What I'm trying to get at is that sometimes we simply need to provide reassurance that they're actually going to be okay. I'm not literally suggesting that we tell our patients and athletes to "rub some dirt on it", but what I am advocating for is the ability to decipher whether or not one's clinical presentation is actually a reflection of their lack of confidence. Because pain itself is a societal construct:
And believe me, you don't always have to put your hands on someone to provide a therapeutic intervention.
I'm here at Frans Bosch's course in Arizona and as I was having (what was supposed to be) a brief text conversation with one of our coaches back home in Canada, I realized that my rambling is simply "putting thoughts down on paper".
So since this the purpose of this blog is to virtually - but literally - put thoughts down on paper leading to my own personal development, I figured I would share the conversation.
"How's the course?"
"Course is good. Deep."
"I love courses that teach dynamic - somewhat abstract - thinking, rather than traditional or typical protocols. Even if you don't think some parts are applicable, I still like feeling mentally drained by the end of the day."
"Really trying to wrap my head around long tendons, passive tissues, elastic properties, etc. I.e. in comparison to high energy cost of muscle contraction...also what/how to identify, then how to address."
"But on somewhat of a tangent, thinking about how the body compensates and the role of "tight muscles". Is it the body's way of creating passive stiffness? I.e. "turning muscle into tendon" since the tendon itself can't sufficiently transmit forces passively in the first place?"
"Sorry for the rambling, just needed to get my mind wandering thoughts down on "paper"".
"Lol. No that's it. Just while he (Bosch) was talking about "the passive", that's what was going through my mind."
"Which then goes back to "feeling loose" (a separate earlier conversation the coach and I had). It doesn't always mean increased performance. BUT that said, a muscle that's more loose - "slack" as Frans would call it - can adapt to variable situations (i.e. distance events) more easily."
"I remember when working with the Jamaicans at Penn. Their connective tissues were thick and stiff. I think that's (possibly) one reason why they can sprint. That it's not just the fast twitch ratio, but also the ability to transmit high forces rapidly."

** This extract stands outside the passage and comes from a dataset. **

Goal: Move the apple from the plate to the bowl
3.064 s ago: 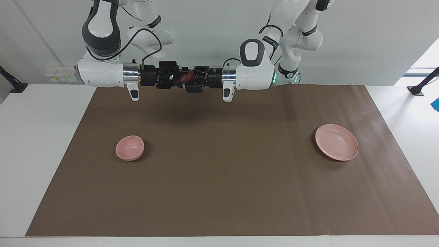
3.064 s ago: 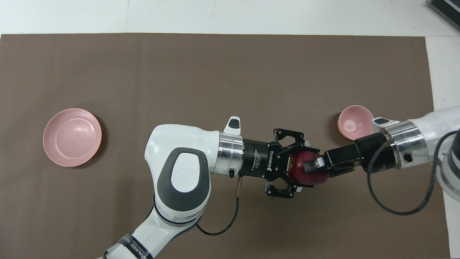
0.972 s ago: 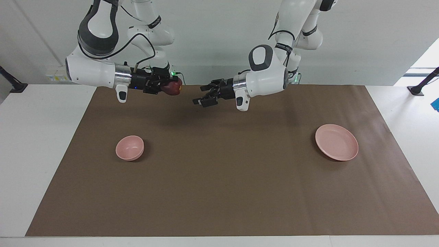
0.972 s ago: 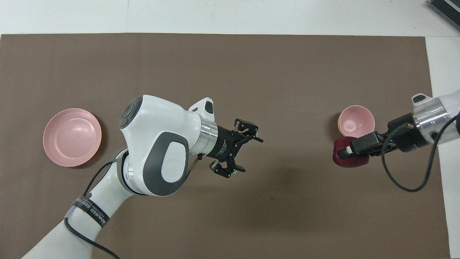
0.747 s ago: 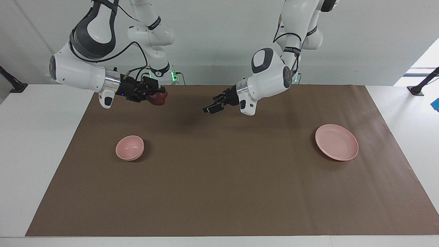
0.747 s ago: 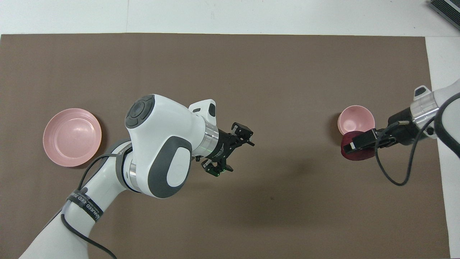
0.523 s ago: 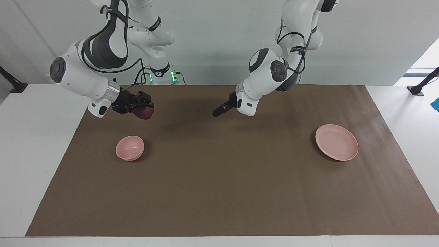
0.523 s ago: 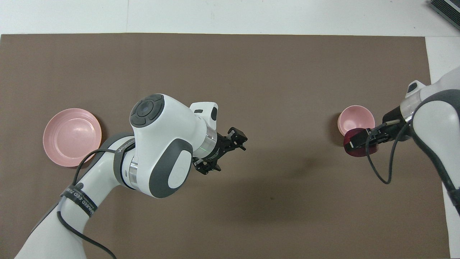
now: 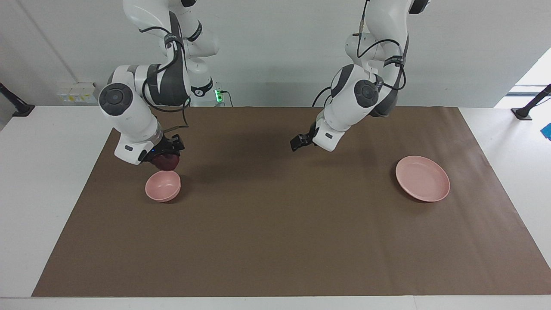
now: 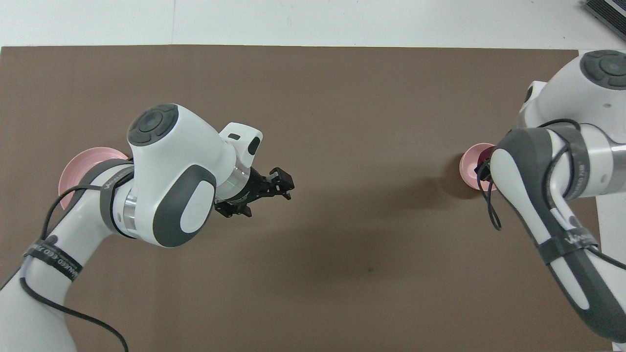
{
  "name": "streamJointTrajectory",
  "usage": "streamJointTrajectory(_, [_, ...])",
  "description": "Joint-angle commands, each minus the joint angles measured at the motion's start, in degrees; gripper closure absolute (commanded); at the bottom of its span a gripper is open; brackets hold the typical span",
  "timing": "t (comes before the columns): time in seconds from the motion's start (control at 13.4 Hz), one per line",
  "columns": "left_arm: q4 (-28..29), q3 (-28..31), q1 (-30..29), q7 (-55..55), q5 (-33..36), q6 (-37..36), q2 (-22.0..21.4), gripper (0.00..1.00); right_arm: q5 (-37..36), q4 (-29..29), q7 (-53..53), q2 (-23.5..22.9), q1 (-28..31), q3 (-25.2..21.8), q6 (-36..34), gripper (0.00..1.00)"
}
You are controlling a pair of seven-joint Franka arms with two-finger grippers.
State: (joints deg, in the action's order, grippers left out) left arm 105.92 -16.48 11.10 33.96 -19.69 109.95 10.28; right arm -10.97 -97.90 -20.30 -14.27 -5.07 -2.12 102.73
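My right gripper (image 9: 165, 156) is shut on the dark red apple (image 9: 168, 163) and holds it pointing down, just above the rim of the small pink bowl (image 9: 162, 186) on the side toward the robots. In the overhead view the right arm covers most of the bowl (image 10: 470, 168) and nearly all of the apple. The wide pink plate (image 9: 422, 178) lies bare toward the left arm's end; the left arm partly covers it in the overhead view (image 10: 80, 166). My left gripper (image 9: 298, 142) is open and empty, up over the mat's middle (image 10: 264, 198).
A brown mat (image 9: 275, 241) covers most of the white table (image 9: 38, 181). A dark object (image 10: 606, 12) lies off the mat at the corner farthest from the robots, toward the right arm's end.
After the handover the right gripper carried the apple toward its own end and lowered it, turning downward, to just above the bowl. The left gripper drew back, empty, toward the plate's end.
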Motion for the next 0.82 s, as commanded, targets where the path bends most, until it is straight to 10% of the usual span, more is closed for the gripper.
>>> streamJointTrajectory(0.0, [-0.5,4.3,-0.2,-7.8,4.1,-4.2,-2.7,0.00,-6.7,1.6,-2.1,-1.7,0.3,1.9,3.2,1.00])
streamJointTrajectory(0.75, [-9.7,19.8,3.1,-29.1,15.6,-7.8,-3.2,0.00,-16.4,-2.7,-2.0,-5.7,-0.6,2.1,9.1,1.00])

"Their feet were also stiff and flat. And according to Bosch, the foot's purpose is to "recoil" energy. If they had high arches, when the foot dynamically goes into (over/prolonged) pronation, the energy would leak."

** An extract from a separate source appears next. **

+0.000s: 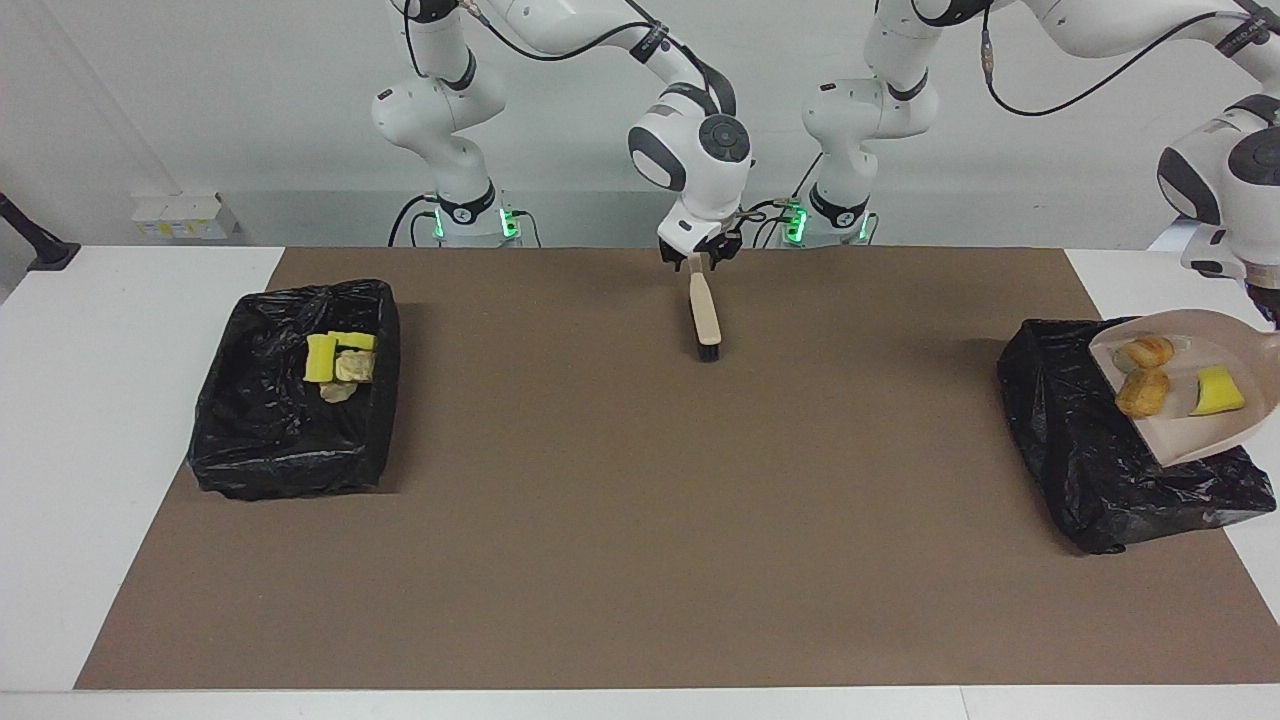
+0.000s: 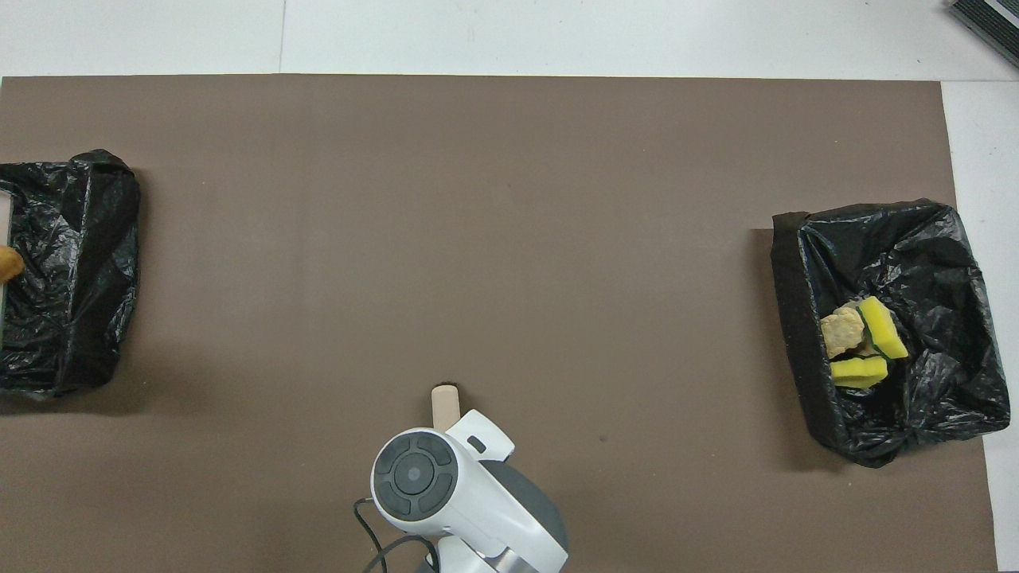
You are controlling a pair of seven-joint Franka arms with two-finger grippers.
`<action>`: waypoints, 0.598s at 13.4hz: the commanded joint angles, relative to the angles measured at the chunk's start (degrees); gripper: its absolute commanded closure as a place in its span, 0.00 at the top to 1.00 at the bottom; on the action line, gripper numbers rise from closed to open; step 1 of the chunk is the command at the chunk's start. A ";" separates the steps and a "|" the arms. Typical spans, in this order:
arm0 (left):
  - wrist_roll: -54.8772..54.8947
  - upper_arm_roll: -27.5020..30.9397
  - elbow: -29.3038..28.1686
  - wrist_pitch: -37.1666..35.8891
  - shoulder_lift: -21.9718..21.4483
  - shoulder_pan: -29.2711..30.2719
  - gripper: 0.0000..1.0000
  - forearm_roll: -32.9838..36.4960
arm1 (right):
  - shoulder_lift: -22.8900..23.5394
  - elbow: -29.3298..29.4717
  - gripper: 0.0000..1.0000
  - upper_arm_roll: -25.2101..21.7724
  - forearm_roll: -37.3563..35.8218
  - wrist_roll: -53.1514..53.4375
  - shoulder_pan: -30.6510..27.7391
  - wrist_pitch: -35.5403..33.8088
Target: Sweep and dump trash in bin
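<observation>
Four scraps [image 1: 340,362] lay binned, three sat in the dustpan [image 1: 1200,430] my left gripper [image 1: 1270,318] clenched over the second bin [image 1: 1080,450]; my right gripper [image 1: 698,262] at the brush [image 1: 706,320], released or not, I could not tell.

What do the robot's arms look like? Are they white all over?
Mostly white. Both arms are made of rounded, glossy white segments with dark grey bands at the joints and round dark grey caps near the wrists. Thin black cables loop along them. Green lights glow at both bases. The right gripper is small and black; the left gripper sits at the picture's edge, hard to see.
</observation>
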 commanded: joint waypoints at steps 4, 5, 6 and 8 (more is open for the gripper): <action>-2.68 0.27 -1.63 -2.21 -2.19 -1.55 0.00 12.19 | -3.87 10.66 1.00 0.37 -0.89 -11.29 -12.68 -12.60; -2.94 0.19 -1.90 -2.21 -2.81 -1.55 0.00 15.61 | -4.14 12.68 1.00 0.11 -1.06 -14.81 -14.52 -15.05; -3.82 0.18 -2.77 -1.86 -3.51 -1.55 0.00 17.47 | -4.14 14.53 1.00 -0.07 -2.54 -17.97 -16.89 -16.99; -4.26 0.18 -6.45 -1.33 -7.09 -2.68 0.00 21.60 | -4.14 18.31 1.00 0.11 -5.10 -21.94 -21.20 -19.46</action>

"Do you think once you "clean up" movement to a near optimal level, you can focus on improving muscle tension?"
"What I'm really asking is: do they need to happen in that order or can you work on it simultaneously?"
"Or does that require trackside therapy?"

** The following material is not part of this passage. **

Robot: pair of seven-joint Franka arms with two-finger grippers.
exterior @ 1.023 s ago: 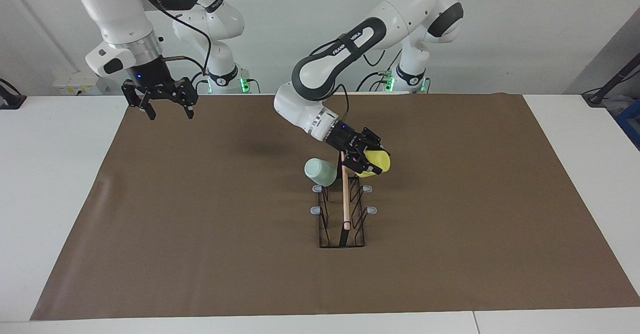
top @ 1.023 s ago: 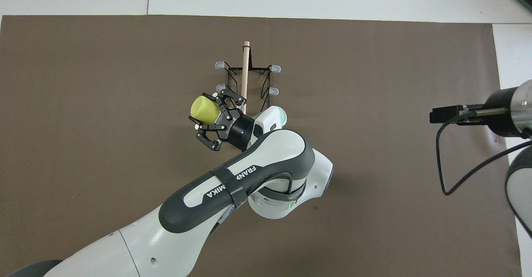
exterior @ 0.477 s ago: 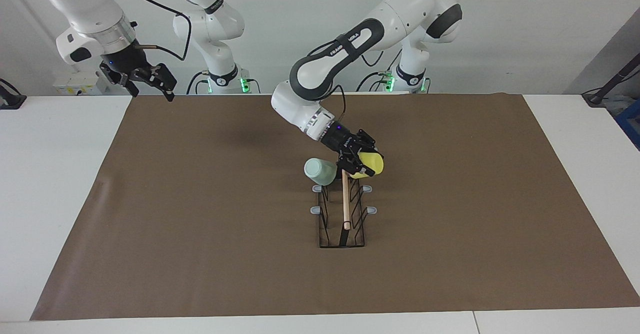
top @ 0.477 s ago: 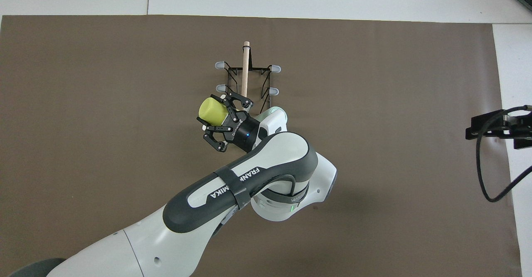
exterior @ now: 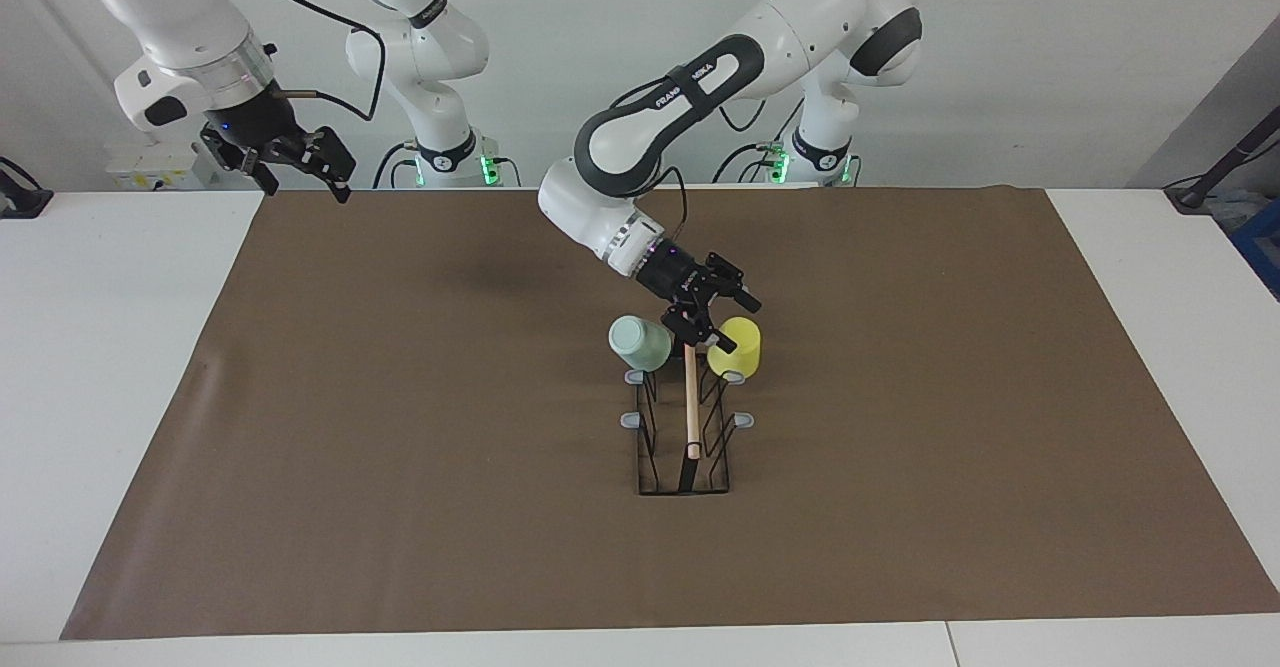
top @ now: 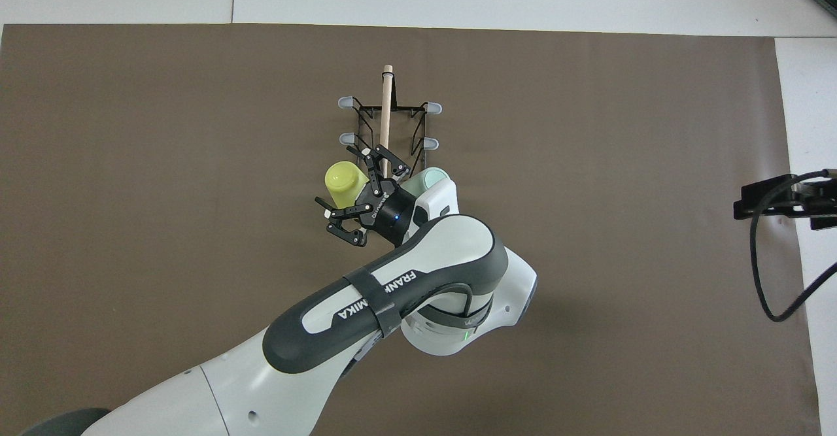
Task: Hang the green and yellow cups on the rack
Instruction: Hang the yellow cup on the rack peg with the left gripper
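yellow cup (exterior: 736, 346): released a moment ago, now hung on rack (exterior: 685, 425) prong beside green cup (exterior: 640, 342) | left gripper (exterior: 712, 309): fingers spread, just above | right gripper (exterior: 290, 161): waits over tabletop edge, fingers unclear | both cups hung

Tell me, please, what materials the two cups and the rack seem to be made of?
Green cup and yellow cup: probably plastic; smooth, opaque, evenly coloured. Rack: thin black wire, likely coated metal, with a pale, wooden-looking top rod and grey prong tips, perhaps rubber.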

"That's actually what I was going to answer with. I think it can and should be done simultaneously."
"Going stepwise won't lead to progress (I don't think). I think you would always be "chasing". (Versus) doing it simultaneously would allow
you to address what's necessary but also lead to improvements (at the same time)."
"I have so many thoughts on this."
"What is the balance then within a microcycle and how do you balance workouts with therapy?"
"I think therapy is twofold, but not necessarily mutually exclusive. 1 - for mechanical efficiency and 2 - performance enhancement."
"The first being a range from fine tuning to injury prevention to mechanical performance enhancement."
"The second being more neurophysiological and autonervous system/readiness based."
"So from a microcycle standpoint, the first would be governed by what you and I see with out eyes."
"The second would be governed by the athletes' subjective (i.e. health & wellness / fatigue questionnaire), their readiness and fatigue level (mood, etc), tapping quality, ground contact times, monitoring scores, etc."
This conversation is still transpiring but now onto a different subject but I figured I'd stop here.